The force that through the green fuse drives the flower
Drives my green age; that blasts the roots of trees
Is my destroyer.
And I am dumb to tell the crooked rose
My youth is bent by the same wintry fever.
The force that drives the water through the rocks
Drives my red blood; that dries the mouthing streams
Turns mine to wax.
And I am dumb to mouth unto my veins
How at the mountain spring the same mouth sucks.
The hand that whirls the water in the pool
Stirs the quicksand; that ropes the blowing wind
Hauls my shroud sail.
And I am dumb to tell the hanging man
How of my clay is made the hangman’s lime.
The lips of time leech to the fountain head;
Love drips and gathers, but the fallen blood
Shall calm her sores.
And I am dumb to tell a weather’s wind
How time has ticked a heaven round the stars.
And I am dumb to tell the lover’s tomb
How at my sheet goes the same crooked worm.
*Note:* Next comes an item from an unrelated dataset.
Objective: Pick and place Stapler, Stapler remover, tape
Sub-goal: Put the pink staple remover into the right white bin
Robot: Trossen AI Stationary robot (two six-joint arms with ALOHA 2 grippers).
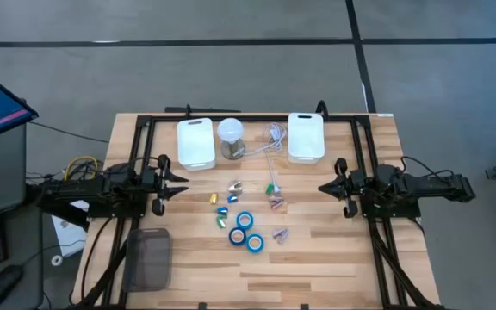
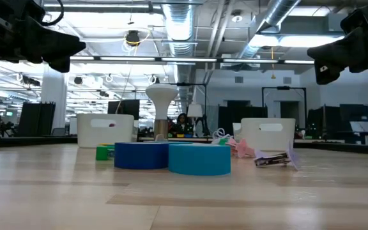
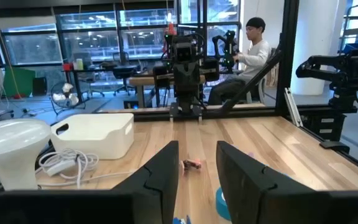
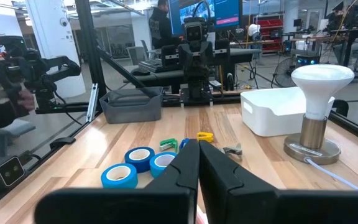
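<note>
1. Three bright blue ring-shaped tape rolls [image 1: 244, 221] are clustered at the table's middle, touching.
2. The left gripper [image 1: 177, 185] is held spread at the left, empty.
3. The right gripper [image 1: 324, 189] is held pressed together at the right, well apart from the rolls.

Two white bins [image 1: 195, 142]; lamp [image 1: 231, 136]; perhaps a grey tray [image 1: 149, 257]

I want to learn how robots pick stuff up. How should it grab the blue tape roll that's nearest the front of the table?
That tape roll lies flat with its hole facing up, touching another roll behind it. Probably best to come straight down from above with one finger in the hole and one outside the free rim on the front side. Either the left gripper or the right gripper could try.
</note>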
Another poem of which I am fond, in part because I used to enjoy the cheeseburgers at the White Horse Tavern on Hudson St. in New York, which is where Thomas drank himself to death by the age of 39. He had written this poem twenty years before his death and it explores the themes he would re-work for the remainder of his career. I suppose, too, it's because I find it typical of a young person's world view, but it certainly presents the sense of life and will that is particular to the maturing.